*** Opening of Data below ***
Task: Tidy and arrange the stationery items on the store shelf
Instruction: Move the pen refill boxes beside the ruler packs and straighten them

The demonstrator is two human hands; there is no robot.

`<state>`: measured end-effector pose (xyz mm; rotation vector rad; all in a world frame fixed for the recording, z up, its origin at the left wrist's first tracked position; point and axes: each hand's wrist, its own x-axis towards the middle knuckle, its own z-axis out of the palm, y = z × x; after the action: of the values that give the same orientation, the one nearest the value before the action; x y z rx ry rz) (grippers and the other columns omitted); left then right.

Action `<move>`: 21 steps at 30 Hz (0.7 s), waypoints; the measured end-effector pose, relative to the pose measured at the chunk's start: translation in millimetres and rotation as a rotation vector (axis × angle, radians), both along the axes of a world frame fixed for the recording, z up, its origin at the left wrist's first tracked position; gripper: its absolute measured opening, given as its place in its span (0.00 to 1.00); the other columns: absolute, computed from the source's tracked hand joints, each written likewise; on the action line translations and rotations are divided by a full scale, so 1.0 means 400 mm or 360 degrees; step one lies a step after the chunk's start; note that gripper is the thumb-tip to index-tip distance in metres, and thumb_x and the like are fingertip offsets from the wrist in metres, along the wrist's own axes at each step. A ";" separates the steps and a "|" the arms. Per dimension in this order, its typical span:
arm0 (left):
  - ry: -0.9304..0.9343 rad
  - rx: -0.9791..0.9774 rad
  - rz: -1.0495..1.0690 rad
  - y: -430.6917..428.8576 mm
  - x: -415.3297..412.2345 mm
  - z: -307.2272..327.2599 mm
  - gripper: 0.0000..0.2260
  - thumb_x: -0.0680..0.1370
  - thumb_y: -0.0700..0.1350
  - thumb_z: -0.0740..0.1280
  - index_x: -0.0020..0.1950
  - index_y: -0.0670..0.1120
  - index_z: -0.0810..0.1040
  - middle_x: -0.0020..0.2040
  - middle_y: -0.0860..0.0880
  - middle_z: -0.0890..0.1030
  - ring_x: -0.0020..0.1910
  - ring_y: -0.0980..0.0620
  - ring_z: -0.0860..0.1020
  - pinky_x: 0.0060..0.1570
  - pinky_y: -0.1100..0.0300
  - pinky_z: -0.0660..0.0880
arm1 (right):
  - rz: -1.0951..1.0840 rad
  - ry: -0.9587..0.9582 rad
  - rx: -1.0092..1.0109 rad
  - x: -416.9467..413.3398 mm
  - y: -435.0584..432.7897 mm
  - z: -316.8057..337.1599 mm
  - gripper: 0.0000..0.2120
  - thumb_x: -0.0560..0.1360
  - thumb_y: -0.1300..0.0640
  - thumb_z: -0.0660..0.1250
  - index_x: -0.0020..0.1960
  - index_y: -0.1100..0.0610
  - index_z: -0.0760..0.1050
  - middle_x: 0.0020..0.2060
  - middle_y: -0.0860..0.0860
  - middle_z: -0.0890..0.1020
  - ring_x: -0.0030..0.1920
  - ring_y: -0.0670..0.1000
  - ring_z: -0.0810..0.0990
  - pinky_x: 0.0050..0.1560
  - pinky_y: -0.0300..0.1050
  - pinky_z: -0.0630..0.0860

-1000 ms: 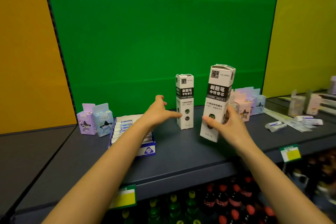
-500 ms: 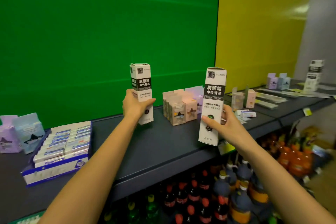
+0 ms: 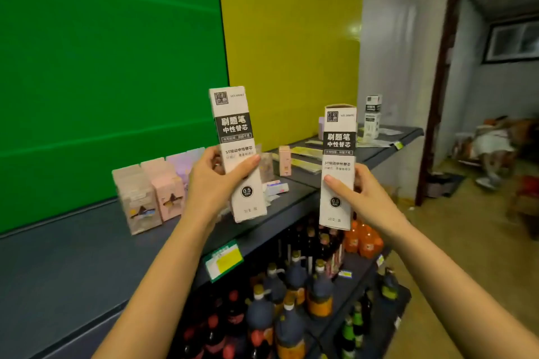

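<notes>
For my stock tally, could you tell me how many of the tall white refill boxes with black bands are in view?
3. One is in the left hand, one in the right hand, and one stands on the far shelf by the grey wall. Others may be out of frame.

Two refill boxes (image 3: 237, 151) (image 3: 338, 166): white, black label band, white characters, black 0.5 circle. Small cartons (image 3: 154, 192): pale pink, dark star cut-out. Shelf (image 3: 73, 265): dark grey-blue. Back panels: green (image 3: 110, 67), yellow (image 3: 291, 46). Price tag (image 3: 224, 262): green, yellow.

Dark bottles (image 3: 294, 294) are seen packed on the lower shelf (image 3: 388, 309). A green wall panel (image 3: 110, 67) is flanked by a yellow panel (image 3: 291, 46).
</notes>
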<state>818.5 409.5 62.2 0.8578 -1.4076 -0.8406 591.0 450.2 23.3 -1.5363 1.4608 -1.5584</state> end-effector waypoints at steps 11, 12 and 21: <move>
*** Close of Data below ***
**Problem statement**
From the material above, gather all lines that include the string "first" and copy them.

**Output of the task**
`<state>`: measured end-effector pose (xyz mm; rotation vector rad; all in a world frame fixed for the recording, z up, its origin at the left wrist's first tracked position; point and axes: each hand's wrist, its own x-axis towards the middle knuckle, its own z-axis out of the palm, y = z × x; after the action: of the values that give the same orientation, the one nearest the value before the action; x y z rx ry rz) (grippers and the other columns omitted); left then right.
Action `<move>`: 21 steps at 30 Hz (0.7 s), waypoints; the measured end-effector pose, relative to the pose measured at the chunk's start: translation in millimetres and rotation as a rotation vector (axis × angle, radians), both along the axes of a world frame fixed for the recording, z up, its origin at the left wrist's first tracked position; gripper: its absolute measured opening, given as its place in its span (0.00 to 1.00); the other columns: absolute, computed from the source's tracked hand joints, each written likewise; on the action line translations and rotations are divided by a full scale, so 1.0 means 400 mm or 360 degrees; step one lies a step after the chunk's start; note that gripper is the thumb-tip to index-tip distance in metres, and thumb_x and the like are fingertip offsets from the wrist in metres, along the wrist's own axes at each step. A ";" separates the steps and a "|" the arms. Per dimension in this order, its typical span:

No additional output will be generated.